Haii..
Hari ini ada berita Duka yang
terjadi “masih” seperti mimpi. Saat mama tidak pulang kerumah, dan membiarkanku
tidur berdua dengan putriku. Dan ketika pintu rumah diketuk wak Budi jam
setengah 2 pagi.
Innalillahi wa inna ilaihi
rojiun.. Segala milikNya akan kembali padaNya.
Satu-satunya Nenek yang kupunya telah dipanggil oleh yang Kuasa jam 1 dinihari
tadi.
Ingin rasanya menangis keras, tapi ketabahan hati ini telah kurengkuh demi putri
kecilku. Aku tak ingin energi yang ada habis untuk menangis. Kujaga perasaanku
agar tidak Stress.
Subuh menjelang pagi, aku dan
suamiku datang kerumah mbah. Rumah yang biasanya kumasuki setiap hari karna
beraktifitas di sana. Rumah yang di dalamnya selalu ada sosok mbah dan suaranya
yang takkan terganti. Yang disetiap sudut ruangannya mengandung ‘Mbah’.
Aku menatap mbah tak begitu
lama-lama, karna putri kecilku sedang kutinggalkan
dirumah. Kupeluk tubuh mbah yang masih terlihat seperti tertidur, raut wajahnya
putih pucat, tak lagi terlihat rona ‘beban’ di wajahnya.
Aku ingat saat masih Gadis aku tidur disamping mbah menemaninya.
Terkadang ia minta dipijit, mengeluhkan rasa sakit di tubuhnya. Menceritakan
pengalaman hidup yang ia bisa bagikan padaku. Atau hanya sekedar membahas
masalah kecil ‘besok mau masak apa?’
Nanti, seiring waktu, akan
semakin banyak kenangan bersama Mbah yang terlintas difikiranku.
Aku akan semakin rindu, dan sayang sama Mbah. Dan satu-satunya cara untukku
berkomunikasi dengan mbah, saat ini adalah dengan DOA.
Sepeninggalnya mbah, Tidak ada
pertanda dan firasat apapun yang kurasakan.
Tapi kedatangannya ke Rumah di
pagi hari –tadi-, masih terngiang jelas di ingatanku.
Aku bahkan gak mengajak mbah bicara sepatah katapun.

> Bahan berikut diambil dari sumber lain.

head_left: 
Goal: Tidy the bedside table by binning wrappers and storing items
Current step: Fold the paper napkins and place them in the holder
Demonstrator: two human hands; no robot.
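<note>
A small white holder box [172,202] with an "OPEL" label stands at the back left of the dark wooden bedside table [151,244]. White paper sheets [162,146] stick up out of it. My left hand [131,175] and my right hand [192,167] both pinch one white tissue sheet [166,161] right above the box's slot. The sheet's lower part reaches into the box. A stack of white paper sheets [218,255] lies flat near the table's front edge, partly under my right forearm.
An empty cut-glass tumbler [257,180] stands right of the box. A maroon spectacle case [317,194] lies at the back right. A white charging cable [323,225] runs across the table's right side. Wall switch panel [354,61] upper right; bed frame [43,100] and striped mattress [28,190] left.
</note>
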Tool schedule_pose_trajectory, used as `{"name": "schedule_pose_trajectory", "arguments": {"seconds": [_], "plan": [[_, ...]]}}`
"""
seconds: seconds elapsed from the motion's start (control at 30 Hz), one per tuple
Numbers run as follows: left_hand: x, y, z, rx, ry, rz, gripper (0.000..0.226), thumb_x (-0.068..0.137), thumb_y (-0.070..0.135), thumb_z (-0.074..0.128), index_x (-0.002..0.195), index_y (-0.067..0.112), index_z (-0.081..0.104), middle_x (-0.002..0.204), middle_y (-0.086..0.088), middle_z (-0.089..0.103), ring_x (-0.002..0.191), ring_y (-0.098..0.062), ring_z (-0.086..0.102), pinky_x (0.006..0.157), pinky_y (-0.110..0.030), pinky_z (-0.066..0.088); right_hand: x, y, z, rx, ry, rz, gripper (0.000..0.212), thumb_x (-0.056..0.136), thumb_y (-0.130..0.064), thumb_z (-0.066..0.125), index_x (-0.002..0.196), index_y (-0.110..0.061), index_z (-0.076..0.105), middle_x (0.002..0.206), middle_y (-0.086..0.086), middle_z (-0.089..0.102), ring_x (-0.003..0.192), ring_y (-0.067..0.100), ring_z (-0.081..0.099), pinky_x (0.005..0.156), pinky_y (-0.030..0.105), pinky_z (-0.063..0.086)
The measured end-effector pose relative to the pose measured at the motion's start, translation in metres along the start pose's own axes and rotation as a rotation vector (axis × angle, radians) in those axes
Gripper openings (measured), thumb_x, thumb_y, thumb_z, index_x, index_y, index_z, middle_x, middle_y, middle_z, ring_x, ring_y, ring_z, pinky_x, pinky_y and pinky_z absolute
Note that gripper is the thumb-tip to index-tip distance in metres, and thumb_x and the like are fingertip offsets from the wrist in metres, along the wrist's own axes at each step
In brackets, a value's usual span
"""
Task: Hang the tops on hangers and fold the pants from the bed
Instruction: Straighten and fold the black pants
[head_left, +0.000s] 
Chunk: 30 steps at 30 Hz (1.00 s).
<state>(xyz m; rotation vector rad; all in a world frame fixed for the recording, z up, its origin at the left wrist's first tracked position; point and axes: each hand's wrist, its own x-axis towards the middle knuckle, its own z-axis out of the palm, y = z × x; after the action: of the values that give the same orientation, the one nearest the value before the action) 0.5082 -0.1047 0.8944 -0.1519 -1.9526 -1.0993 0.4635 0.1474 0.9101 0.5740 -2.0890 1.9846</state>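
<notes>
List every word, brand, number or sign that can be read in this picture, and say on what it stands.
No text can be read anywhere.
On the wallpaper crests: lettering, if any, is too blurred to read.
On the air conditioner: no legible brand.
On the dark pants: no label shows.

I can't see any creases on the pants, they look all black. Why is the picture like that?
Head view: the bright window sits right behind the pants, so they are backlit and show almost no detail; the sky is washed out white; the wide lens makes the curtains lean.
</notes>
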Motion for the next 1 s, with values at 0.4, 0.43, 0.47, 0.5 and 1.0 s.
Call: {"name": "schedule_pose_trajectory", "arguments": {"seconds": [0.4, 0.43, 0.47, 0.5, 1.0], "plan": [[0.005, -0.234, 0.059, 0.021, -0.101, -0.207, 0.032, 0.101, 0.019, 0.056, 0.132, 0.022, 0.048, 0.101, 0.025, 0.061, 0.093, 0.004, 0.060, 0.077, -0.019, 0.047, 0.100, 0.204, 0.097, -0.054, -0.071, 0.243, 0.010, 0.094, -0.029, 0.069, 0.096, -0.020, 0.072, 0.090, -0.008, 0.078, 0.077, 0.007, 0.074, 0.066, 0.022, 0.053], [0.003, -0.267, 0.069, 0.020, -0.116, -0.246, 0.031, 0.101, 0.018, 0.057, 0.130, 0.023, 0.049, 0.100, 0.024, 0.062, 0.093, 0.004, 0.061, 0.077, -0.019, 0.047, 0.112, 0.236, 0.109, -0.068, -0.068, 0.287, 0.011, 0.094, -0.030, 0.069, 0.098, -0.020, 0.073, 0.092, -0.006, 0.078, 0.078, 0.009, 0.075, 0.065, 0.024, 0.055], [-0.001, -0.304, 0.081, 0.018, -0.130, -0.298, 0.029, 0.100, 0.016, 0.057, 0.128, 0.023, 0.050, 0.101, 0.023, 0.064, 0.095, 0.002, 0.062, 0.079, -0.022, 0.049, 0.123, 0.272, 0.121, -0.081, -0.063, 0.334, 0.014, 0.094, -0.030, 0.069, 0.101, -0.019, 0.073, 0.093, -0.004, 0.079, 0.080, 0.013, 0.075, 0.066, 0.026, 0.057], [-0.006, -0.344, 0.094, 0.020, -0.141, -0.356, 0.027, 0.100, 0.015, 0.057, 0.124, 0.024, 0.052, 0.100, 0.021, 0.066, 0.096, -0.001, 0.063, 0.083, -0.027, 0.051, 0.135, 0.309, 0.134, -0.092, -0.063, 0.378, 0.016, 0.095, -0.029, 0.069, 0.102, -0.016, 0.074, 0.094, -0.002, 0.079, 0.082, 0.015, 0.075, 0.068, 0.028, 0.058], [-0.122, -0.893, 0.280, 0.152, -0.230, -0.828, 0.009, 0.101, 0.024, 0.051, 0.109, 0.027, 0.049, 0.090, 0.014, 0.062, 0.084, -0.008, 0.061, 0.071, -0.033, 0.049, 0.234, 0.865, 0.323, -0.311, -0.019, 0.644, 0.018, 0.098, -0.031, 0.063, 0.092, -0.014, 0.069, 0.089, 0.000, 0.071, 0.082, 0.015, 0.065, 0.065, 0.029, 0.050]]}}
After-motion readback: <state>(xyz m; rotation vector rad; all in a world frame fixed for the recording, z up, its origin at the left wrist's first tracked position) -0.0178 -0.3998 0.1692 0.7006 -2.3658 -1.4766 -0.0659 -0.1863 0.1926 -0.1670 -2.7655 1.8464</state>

Aku bahkan tidak menatap wajah mbah yang tengah duduk di ujung tempat tidur
mama.
(kelak, ini akan kusesali di kemudian hari, karna ini adalah hari terakhir aku
bisa bertemu mbah semasa hidupnya)
Aku ingat kata-katanya, saat
bilang ‘Ndi raine ra ketok’ sambil mendekatkan wajahnya ke wajah anakku.
Dan kalau tak salah ingat, mbah sempat menggendong putri kecilku sebelum mama memandikannya.
Ya Allah, kehadiran mbah
dirumahku pagi itu, seolah ucapan selamat tinggal secara tidak langsung.
Ingatanku melayang soal anak-anak mbah yang selalu bikin mbah susah dan
kepikiran. Pembicaraan singkat itu terlontar juga bersama mama.
Kufikir, mama satu-satunya anak yang sudah bisa menyenangkan mbah walau tak
sepenuhnya.
Nenek Jumiah
Semoga mamaku tabah dan sabar
menerima kenyataan kini kedua orang tuanya Telah pergi ke Rahmatullah.
Ya, Aku sendiri sudah Ikhlas,
karna ini sudah takdir Allah.
Semua yang terjadi tak ayal adalah jalan terbaik . Sudah cukup bagi Mbah
merasakan sakit, dan beban pikiran yang diakibatkan oleh anak-anaknya.
Semoga Amal Ibadah mbah
diterima oleh Allah, diampuni segala dosanya dan ditempatkan di tempat terbaik
disisinya. Amin
--
Sewaktu di rumah, kakak tertua
papa dan karib-karibnya suamiku datang.
Wak uwas memberiku banyak
pesan penting untukku sebagai Ibu. Menyadarkanku bahwa Asi adalah yang terbaik.
Dan mulai hari ini aku harus semangat memberikan asiku pada bayiku.
Dan juga hari ini adalah hari
pertama aku memandikan anakku. Dia tidak menangis sedikitpun, membuatku merasa
lega.
Suamiku tak banyak membantuku
mengurus Baby. Tapi kehadirannya disisiku rasanya sudah lebih dari cukup. Karna
aku mencintainya, dan biar bagaimanapun aku Membutuhkannya.